• _Input for this task_
-- Opening Marker --

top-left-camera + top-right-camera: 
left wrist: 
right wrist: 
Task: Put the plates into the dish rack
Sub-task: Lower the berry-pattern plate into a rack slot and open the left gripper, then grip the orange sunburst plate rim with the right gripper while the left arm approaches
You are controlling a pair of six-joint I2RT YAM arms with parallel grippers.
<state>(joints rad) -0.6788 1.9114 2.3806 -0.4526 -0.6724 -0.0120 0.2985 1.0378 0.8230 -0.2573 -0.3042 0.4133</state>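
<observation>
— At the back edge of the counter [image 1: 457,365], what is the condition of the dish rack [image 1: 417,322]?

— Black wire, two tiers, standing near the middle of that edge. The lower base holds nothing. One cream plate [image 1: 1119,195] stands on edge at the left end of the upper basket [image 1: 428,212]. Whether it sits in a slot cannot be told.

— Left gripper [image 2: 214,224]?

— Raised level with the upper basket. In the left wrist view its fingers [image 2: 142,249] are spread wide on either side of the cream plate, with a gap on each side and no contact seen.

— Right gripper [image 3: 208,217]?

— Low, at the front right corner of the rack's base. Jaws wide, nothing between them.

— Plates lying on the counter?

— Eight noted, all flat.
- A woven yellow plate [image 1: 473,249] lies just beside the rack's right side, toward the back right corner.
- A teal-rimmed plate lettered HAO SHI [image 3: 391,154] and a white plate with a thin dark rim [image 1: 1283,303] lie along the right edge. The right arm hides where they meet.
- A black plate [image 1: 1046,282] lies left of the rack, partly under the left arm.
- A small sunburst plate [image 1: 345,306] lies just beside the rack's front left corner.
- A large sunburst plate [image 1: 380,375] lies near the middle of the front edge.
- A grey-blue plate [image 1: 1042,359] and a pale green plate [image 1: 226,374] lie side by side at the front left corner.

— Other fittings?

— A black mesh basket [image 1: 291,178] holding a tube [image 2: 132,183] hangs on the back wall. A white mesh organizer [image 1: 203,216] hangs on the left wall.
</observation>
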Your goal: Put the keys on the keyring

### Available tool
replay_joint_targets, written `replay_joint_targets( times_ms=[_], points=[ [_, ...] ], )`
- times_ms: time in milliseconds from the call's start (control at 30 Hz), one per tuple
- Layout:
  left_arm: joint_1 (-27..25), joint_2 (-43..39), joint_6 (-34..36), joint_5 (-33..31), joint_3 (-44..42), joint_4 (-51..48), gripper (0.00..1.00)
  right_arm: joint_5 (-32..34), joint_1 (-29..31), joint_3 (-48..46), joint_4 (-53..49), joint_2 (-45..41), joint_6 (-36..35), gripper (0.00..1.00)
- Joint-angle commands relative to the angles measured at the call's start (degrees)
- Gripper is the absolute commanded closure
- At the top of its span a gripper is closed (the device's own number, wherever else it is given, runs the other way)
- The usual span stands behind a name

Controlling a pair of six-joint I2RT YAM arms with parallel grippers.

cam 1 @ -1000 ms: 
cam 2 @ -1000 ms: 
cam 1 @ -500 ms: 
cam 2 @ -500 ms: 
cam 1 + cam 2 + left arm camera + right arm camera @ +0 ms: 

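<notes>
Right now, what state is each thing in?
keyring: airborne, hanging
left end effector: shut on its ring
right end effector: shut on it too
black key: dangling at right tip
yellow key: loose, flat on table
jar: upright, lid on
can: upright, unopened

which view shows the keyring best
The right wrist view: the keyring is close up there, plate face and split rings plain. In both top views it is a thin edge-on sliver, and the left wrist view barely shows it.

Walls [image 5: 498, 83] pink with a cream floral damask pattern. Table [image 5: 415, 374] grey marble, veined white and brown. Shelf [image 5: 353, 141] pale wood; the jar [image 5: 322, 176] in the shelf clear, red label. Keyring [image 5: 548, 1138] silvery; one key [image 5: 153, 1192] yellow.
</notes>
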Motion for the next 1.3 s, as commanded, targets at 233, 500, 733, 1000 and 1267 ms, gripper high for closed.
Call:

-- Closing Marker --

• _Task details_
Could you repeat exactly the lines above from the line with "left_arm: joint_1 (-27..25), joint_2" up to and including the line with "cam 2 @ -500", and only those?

• _Response area_
  left_arm: joint_1 (-27..25), joint_2 (-43..39), joint_6 (-34..36), joint_5 (-33..31), joint_3 (-44..42), joint_4 (-51..48), gripper (0.00..1.00)
  right_arm: joint_5 (-32..34), joint_1 (-29..31), joint_3 (-48..46), joint_4 (-53..49), joint_2 (-45..41), joint_6 (-36..35), gripper (0.00..1.00)
- Joint-angle commands relative to the angles measured at the call's start (degrees)
- Gripper is the absolute commanded closure
- At the top of its span a gripper is closed (the device's own number, wherever else it is given, runs the other way)
- The usual span stands behind a name

Controlling a pair of six-joint I2RT YAM arms with parallel grippers.

cam 1 @ -1000 ms: 
cam 2 @ -1000 ms: 
cam 1 @ -500 ms: 
cam 2 @ -500 ms: 

The exercise requires no additional answer.